EastNets awarded 2011 SwiftReady Alliance label

Source: EastNets

EastNets, the leading global provider of compliance and payment solutions and services, announced today that four of its products have been awarded the 2011 SWIFTReady Alliance Add-on label by the Society for Worldwide Interbank Financial Telecommunication (SWIFT), the operator of the global financial messaging network.

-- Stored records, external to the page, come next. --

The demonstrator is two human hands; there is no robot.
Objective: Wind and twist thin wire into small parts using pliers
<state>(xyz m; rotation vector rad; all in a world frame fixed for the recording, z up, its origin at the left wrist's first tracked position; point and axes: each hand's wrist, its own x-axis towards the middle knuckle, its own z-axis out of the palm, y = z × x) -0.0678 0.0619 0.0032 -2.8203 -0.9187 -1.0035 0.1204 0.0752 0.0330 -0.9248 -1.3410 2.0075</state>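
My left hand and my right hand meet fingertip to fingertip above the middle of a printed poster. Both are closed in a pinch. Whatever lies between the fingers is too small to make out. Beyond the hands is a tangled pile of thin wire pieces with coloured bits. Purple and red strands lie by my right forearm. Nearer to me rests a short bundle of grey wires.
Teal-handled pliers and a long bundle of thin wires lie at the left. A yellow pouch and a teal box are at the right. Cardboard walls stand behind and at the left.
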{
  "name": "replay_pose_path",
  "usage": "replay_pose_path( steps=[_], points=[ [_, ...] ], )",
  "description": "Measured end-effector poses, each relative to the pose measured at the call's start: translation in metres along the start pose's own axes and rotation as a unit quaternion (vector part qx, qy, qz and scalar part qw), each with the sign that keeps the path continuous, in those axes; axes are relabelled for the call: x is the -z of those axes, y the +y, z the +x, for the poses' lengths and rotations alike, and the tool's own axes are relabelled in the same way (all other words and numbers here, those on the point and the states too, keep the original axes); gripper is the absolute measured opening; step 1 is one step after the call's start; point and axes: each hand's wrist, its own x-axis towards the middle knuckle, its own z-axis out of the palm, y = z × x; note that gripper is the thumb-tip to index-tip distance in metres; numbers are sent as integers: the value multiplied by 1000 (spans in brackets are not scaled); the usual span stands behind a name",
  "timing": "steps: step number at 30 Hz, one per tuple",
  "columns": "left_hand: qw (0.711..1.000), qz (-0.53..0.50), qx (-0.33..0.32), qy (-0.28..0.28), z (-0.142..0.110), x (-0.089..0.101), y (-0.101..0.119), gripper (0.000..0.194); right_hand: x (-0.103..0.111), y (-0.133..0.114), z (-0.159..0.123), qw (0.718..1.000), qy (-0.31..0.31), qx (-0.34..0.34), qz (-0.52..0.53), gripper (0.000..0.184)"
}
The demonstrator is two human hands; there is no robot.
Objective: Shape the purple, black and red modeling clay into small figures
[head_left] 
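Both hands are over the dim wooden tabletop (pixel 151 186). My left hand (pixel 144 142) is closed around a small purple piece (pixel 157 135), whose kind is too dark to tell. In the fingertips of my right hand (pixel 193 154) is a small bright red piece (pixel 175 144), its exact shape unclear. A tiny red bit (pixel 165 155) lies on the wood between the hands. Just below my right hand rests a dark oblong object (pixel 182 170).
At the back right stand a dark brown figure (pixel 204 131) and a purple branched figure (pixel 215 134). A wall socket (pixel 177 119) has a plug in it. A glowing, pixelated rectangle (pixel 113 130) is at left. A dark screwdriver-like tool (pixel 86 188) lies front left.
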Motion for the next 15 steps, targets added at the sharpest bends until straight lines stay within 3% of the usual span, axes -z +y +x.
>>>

As the operator of the financial messaging network, SWIFT supplies standardized and secure messaging services to more than 9,000 financial institutions in over 200 countries worldwide. The SWIFTReady Application award evaluates products based on their ability to provide SWIFT users with the technology and functionality required to fully integrate with the SWIFT community.
"As a long time strategic partner of SWIFT we are committed to providing our customers with comprehensive solutions that adhere to the highest of standards," said Hazem Mulhim, CEO of EastNets. "The SWIFTReady label is a mark of excellence and an important validation of our ongoing efforts to innovate and enhance our solution portfolio to the financial services community."
The following EastNets products passed the stringent support criteria for SWIFT standards, messaging services and interface connectivity, affirming full compliance with the development guidelines and good coding practices laid down by the SWIFT Alliance Developer Kit:
• en.SafeWatch Filtering market leading anti-money laundering watch list screening solution provides real-time blocking, supporting all lists including OFAC and PEP, and offers direct SWIFT message screening;
• en.Reporting enables SWIFT Alliance users to benefit from one central view to investigate, monitor and report all FIN and XML traffic within one environment;
• en.Duplicate Detection enables SWIFT users to save significant time and money by preventing the emission of duplicate payments or other FIN messages sent to correspondents or received from correspondents;
• en.Recovery enables SWIFT users to restart operations within minutes after an outage instead of hours.